Danielle Morel
Assistant Professor of Physics
Danielle Morel, Ph.D. is an assistant professor in the Physics Department. Although born in Québec, Canada, she has now spent more than half of her life in the USA. After moving to the states, and following several years hiatus from academia, she returned to school while working full time. She eventually graduated from the Florida State University in 2002 with a Ph.D. in Physics. After the completion of her degree, she accepted two postdoctoral positions: one in Australia doing research in theoretical hadronic physics, and the other at the University of Virginia where she used her physics and modeling background doing computational neuroscience.
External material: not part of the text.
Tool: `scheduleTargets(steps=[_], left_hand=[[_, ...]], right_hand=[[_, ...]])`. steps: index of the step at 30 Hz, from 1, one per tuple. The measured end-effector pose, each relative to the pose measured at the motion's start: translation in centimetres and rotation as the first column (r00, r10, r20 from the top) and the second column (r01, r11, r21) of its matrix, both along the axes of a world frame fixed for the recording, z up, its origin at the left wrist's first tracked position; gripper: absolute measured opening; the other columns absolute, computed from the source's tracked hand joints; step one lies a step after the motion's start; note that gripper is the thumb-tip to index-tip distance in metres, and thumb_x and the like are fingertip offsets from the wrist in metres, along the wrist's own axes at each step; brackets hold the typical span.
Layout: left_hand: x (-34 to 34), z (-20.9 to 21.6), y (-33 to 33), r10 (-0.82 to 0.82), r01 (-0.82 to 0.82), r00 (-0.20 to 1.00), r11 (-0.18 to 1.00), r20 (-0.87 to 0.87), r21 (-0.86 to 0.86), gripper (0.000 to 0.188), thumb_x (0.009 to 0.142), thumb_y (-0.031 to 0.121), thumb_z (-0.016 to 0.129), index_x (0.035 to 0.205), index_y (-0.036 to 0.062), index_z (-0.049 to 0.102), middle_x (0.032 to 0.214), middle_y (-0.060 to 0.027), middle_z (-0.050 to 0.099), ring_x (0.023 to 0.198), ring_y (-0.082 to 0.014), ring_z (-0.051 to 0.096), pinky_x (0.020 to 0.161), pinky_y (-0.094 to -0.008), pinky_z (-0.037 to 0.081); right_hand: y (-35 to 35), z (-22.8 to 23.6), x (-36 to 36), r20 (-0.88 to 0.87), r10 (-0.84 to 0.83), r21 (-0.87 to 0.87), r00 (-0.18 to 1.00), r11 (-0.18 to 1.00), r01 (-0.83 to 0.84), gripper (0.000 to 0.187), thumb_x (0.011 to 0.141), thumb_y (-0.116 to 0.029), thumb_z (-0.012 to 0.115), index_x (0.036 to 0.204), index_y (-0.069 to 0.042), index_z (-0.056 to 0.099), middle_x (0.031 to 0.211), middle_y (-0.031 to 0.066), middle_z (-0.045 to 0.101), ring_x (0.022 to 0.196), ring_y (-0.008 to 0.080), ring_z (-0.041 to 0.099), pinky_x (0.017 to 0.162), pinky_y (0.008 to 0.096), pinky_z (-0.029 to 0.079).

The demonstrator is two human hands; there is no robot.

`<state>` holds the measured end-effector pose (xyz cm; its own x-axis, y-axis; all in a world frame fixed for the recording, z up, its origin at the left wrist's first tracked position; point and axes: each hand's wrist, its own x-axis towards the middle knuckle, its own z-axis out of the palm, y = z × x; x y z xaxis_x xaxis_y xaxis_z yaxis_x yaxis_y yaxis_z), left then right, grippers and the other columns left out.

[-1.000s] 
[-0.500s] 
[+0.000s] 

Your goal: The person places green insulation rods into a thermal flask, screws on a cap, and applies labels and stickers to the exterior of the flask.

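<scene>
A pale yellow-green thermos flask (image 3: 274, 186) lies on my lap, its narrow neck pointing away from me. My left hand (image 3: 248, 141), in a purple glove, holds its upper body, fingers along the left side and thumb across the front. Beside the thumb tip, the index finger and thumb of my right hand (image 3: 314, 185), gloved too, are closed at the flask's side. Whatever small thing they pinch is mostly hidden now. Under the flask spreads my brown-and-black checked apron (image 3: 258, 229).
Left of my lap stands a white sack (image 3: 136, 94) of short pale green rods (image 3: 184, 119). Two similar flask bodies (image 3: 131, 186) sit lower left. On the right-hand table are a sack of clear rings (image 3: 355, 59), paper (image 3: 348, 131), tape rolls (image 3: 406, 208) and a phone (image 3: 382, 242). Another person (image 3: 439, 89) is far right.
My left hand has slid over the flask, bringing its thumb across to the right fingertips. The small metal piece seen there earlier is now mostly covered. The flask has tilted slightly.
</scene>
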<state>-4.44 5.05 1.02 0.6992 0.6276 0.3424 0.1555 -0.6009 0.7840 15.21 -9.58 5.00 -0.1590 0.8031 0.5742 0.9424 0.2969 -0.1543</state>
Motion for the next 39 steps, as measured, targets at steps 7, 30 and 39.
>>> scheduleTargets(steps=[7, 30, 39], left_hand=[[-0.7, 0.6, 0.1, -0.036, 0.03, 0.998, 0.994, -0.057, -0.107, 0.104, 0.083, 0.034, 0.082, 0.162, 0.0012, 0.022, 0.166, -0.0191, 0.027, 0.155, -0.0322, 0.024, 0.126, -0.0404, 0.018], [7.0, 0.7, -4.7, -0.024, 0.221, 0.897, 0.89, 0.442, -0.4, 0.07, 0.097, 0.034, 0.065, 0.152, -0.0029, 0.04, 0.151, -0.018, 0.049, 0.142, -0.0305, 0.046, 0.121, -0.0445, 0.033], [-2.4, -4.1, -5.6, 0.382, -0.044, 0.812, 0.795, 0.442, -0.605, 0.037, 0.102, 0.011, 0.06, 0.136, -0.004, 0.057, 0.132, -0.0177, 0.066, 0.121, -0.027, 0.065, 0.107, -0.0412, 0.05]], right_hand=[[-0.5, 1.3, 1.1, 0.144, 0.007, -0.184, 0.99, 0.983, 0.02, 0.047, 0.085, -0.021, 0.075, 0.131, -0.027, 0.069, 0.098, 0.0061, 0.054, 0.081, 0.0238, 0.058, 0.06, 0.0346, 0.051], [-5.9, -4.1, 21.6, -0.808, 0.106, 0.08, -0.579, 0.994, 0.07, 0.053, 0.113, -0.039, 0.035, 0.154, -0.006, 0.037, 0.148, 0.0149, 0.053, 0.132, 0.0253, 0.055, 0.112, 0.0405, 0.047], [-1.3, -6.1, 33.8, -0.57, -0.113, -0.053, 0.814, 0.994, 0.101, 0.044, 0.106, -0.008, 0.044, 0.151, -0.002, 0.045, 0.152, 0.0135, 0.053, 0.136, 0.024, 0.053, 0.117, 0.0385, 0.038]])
She spent three years as a visiting professor of physics at James Madison University in Virginia before joining the faculty at Stetson.
Education
- Ph.D., Florida State University
- M.S., Florida State University
- B.A., University of North Florida
Research
- Computational Neuroscience
- Biological basis of cognition
- Biophysical modeling of neuronal processes at the cellular level
- Biophysics
- Theoretical Computational Hadronic Physics
Courses
- The Solar System
- Stars, Galaxies, and Cosmology
- Modern Physics
- Mathematical Methods in the Physical Sciences
- Mechanics I
- Physics Colloquium
- Senior Research sequence
Publications
- Danielle Morel and William B Levy, "The Cost of Linearization," Journal of Computational Neuroscience 27:259-275, 2009.
- Danielle Morel and William B Levy, "Cost of linearization for different time constants," 17th Annual Computational Neuroscience Meeting: CNS*2008 BMC Neuroscience 9 (Suppl. 1): P52, 2008.
- Simon Capstick, B.D. Keister, and Danielle Morel, "Nucleon to resonance form factor calculations," Journal of Physics Conference Series 69, 012016, 2007.